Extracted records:
# # #

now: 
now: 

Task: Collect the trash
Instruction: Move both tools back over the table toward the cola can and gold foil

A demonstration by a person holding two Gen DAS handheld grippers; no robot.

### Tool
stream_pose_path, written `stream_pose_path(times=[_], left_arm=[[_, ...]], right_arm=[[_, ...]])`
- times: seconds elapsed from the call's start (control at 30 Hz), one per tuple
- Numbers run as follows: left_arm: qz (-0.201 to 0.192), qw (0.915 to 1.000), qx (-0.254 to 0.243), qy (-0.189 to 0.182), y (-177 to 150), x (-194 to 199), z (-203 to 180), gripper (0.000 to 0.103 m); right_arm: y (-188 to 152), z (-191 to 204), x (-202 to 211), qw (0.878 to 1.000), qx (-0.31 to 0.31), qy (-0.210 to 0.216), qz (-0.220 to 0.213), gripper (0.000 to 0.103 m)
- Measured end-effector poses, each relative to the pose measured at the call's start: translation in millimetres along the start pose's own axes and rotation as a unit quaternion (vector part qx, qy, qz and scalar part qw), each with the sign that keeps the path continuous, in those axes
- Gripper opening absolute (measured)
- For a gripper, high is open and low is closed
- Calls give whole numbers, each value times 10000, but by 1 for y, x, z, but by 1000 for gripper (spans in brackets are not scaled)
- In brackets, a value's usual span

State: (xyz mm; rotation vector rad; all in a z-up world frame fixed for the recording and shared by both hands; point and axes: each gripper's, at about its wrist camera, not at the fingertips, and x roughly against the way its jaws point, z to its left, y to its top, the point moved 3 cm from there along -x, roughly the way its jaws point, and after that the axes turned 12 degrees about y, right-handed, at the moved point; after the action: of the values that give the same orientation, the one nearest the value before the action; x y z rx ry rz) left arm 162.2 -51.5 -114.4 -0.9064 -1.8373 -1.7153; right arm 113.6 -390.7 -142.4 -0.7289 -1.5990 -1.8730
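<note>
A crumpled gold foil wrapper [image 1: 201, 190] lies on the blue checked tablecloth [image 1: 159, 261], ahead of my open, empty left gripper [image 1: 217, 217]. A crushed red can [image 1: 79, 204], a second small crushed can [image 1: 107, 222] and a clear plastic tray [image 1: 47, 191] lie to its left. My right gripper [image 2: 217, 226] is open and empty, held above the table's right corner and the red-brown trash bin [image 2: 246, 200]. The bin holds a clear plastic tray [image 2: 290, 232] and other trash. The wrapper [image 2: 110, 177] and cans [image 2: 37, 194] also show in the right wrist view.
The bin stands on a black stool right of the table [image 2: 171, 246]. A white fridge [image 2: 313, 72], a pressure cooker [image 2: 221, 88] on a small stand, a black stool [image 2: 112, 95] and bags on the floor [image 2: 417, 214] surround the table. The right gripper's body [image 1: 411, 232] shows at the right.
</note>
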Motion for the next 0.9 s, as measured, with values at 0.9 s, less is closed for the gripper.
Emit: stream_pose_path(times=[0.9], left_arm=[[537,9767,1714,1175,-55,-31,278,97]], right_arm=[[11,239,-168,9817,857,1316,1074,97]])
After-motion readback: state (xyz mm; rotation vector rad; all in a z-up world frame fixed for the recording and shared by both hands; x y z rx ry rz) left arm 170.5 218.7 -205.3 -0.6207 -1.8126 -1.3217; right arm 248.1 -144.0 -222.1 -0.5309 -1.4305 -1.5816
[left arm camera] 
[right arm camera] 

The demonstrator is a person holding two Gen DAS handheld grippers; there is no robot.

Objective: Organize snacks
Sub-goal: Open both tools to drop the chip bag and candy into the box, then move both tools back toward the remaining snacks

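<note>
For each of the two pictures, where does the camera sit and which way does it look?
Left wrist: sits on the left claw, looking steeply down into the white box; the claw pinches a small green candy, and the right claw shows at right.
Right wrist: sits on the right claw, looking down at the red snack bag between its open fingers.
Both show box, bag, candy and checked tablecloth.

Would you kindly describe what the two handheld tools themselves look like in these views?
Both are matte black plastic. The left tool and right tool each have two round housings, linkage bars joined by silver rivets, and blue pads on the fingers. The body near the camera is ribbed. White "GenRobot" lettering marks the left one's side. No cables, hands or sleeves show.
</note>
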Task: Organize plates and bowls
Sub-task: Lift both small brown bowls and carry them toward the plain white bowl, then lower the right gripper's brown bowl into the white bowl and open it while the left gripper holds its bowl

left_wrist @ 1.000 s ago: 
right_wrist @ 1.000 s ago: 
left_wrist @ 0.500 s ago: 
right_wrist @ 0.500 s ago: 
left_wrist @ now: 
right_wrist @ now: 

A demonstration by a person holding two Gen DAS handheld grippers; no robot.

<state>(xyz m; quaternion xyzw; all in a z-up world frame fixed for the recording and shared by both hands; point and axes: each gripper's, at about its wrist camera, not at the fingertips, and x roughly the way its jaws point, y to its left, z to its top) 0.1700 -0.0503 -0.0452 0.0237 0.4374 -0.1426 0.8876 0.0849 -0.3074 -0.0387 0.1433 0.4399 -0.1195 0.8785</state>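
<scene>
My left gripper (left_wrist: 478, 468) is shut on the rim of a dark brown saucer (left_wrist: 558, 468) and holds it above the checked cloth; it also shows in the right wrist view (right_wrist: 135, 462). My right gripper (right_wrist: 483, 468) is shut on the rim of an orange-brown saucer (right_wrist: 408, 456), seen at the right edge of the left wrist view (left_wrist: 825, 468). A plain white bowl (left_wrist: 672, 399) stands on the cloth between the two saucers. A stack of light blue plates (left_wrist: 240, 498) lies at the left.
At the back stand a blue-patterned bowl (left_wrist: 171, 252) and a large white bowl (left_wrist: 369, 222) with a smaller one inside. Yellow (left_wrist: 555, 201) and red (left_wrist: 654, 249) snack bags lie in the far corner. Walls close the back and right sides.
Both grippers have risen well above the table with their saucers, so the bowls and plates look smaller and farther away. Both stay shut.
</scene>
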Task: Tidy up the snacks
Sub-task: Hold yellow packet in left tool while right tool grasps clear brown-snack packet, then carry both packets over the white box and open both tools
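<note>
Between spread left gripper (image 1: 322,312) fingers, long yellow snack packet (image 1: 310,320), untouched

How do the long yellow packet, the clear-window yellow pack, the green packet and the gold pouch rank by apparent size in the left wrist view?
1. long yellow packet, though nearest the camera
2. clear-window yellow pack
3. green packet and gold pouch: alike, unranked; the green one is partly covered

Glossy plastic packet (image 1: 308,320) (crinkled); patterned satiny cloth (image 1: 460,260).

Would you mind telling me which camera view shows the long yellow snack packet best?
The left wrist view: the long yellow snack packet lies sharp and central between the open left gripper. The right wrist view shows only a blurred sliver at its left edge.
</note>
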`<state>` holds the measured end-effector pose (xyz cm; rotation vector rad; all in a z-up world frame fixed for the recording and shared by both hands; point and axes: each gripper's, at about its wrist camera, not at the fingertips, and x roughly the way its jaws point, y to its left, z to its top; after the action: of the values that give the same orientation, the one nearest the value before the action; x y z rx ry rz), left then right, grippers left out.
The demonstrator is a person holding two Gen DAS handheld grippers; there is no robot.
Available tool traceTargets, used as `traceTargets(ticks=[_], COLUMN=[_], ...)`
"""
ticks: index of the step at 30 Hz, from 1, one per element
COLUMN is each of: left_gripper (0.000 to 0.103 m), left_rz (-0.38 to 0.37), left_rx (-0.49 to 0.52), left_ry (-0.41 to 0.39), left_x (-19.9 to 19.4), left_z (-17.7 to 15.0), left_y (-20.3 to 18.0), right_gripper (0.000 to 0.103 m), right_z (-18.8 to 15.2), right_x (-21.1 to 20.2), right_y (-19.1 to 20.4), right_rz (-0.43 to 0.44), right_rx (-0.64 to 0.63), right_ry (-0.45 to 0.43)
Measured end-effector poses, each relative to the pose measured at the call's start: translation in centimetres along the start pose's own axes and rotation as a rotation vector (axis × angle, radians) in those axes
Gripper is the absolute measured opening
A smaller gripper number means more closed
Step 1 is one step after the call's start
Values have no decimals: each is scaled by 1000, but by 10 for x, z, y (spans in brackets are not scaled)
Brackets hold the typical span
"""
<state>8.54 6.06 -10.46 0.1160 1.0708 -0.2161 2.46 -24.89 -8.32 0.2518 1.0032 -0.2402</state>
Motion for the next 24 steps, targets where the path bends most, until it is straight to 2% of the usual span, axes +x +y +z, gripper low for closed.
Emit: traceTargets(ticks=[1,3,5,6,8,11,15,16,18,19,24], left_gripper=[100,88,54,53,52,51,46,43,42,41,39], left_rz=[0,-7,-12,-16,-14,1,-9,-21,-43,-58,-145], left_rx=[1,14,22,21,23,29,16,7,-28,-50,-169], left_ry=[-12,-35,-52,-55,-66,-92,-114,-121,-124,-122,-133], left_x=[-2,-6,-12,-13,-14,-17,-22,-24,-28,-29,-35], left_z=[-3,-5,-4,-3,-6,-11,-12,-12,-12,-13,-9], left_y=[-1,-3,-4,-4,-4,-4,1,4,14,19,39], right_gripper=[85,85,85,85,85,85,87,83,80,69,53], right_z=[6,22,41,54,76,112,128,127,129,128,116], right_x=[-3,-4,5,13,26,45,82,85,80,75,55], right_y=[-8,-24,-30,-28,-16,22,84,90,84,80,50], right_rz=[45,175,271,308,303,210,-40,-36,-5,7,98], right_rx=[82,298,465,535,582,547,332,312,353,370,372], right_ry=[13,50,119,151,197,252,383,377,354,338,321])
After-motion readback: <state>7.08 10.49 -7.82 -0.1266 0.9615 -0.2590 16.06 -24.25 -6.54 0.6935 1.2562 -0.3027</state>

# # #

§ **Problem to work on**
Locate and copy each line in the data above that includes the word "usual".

§ **Result of the exercise**
- In brackets, a value's usual span
Motion for the next 24 steps, targets where the path bends most, until it is straight to 2% of the usual span, axes +x +y +z, gripper low for closed.

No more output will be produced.